» What you will do
All lines below are to be transcribed exactly.

::: Data shown :::

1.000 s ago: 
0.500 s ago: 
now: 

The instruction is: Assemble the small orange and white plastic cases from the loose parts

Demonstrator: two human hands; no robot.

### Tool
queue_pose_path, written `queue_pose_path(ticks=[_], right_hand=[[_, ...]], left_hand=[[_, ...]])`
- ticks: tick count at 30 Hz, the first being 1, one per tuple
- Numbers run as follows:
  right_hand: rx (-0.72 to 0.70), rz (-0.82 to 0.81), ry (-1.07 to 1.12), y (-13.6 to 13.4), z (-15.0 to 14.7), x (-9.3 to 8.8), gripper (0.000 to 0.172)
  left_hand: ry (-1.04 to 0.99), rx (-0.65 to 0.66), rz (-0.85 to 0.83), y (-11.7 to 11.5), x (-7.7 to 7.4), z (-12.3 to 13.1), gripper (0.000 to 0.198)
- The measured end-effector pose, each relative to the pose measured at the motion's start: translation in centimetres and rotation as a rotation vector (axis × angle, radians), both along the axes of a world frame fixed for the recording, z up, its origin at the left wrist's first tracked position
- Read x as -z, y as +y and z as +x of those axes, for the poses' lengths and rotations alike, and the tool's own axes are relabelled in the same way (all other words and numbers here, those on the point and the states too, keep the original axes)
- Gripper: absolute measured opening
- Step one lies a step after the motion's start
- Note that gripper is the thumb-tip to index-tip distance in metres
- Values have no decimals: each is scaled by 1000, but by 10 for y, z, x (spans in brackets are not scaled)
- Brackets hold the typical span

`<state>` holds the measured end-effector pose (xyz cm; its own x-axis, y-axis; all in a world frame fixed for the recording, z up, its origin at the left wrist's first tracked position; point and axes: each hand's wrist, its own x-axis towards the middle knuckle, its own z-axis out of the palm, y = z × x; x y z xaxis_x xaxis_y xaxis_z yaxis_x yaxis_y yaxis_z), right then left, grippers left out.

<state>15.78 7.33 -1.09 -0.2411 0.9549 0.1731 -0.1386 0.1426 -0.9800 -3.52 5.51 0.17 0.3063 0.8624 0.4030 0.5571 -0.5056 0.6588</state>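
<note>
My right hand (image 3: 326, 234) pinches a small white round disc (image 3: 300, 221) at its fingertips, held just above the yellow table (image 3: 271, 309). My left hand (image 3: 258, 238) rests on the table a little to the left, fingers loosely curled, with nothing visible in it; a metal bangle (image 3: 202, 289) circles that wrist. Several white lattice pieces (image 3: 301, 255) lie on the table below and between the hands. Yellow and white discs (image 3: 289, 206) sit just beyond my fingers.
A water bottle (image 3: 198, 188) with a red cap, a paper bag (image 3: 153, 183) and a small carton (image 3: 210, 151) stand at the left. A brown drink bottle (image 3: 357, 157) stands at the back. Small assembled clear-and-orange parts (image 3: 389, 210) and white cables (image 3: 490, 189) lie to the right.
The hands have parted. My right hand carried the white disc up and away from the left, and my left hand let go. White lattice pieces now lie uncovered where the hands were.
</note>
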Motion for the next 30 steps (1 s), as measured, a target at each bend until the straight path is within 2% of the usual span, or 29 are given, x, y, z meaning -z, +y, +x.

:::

» Solution below
1.000 s ago: 
0.500 s ago: 
now: 

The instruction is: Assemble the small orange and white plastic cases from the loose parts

Demonstrator: two human hands; no robot.

### Tool
queue_pose_path, written `queue_pose_path(ticks=[_], right_hand=[[_, ...]], left_hand=[[_, ...]])`
- ticks: tick count at 30 Hz, the first being 1, one per tuple
- Numbers run as follows:
  right_hand: rx (-0.72 to 0.70), rz (-0.82 to 0.81), ry (-1.07 to 1.12), y (-13.6 to 13.4), z (-15.0 to 14.7), x (-9.3 to 8.8), gripper (0.000 to 0.172)
  left_hand: ry (-1.04 to 0.99), rx (-0.65 to 0.66), rz (-0.85 to 0.83), y (-11.7 to 11.5), x (-7.7 to 7.4), z (-12.3 to 13.1), gripper (0.000 to 0.198)
- The measured end-effector pose, each relative to the pose measured at the motion's start: translation in centimetres and rotation as a rotation vector (axis × angle, radians), both along the axes of a world frame fixed for the recording, z up, its origin at the left wrist's first tracked position
- Read x as -z, y as +y and z as +x of those axes, for the poses' lengths and rotations alike, and the tool's own axes are relabelled in the same way (all other words and numbers here, those on the point and the states too, keep the original axes)
- Gripper: absolute measured opening
- Step one lies a step after the motion's start
- Note that gripper is the thumb-tip to index-tip distance in metres
- Values have no decimals: each is scaled by 1000, but by 10 for y, z, x (spans in brackets are not scaled)
- Brackets hold the typical span

`<state>` holds the measured end-effector pose (xyz cm; its own x-axis, y-axis; all in a world frame fixed for the recording, z up, its origin at the left wrist's first tracked position; point and axes: each hand's wrist, its own x-axis towards the middle knuckle, its own z-axis out of the palm, y = z × x; x y z xaxis_x xaxis_y xaxis_z yaxis_x yaxis_y yaxis_z), right then left, grippers left out.

<state>15.78 7.33 -1.09 -0.2411 0.9549 0.1731 -0.1386 0.1426 -0.9800 -3.52 5.51 0.17 0.3063 0.8624 0.4030 0.5571 -0.5056 0.6588</state>
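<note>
My right hand (image 3: 326, 234) pinches a small white round disc (image 3: 300, 221) at its fingertips, held just above the yellow table (image 3: 271, 309). My left hand (image 3: 258, 238) rests on the table a little to the left, fingers loosely curled, with nothing visible in it; a metal bangle (image 3: 202, 289) circles that wrist. Several white lattice pieces (image 3: 301, 255) lie on the table below and between the hands. Yellow and white discs (image 3: 289, 206) sit just beyond my fingers.
A water bottle (image 3: 198, 188) with a red cap, a paper bag (image 3: 153, 183) and a small carton (image 3: 210, 151) stand at the left. A brown drink bottle (image 3: 357, 157) stands at the back. Small assembled clear-and-orange parts (image 3: 389, 210) and white cables (image 3: 490, 189) lie to the right.
The hands have parted. My right hand carried the white disc up and away from the left, and my left hand let go. White lattice pieces now lie uncovered where the hands were.
</note>
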Motion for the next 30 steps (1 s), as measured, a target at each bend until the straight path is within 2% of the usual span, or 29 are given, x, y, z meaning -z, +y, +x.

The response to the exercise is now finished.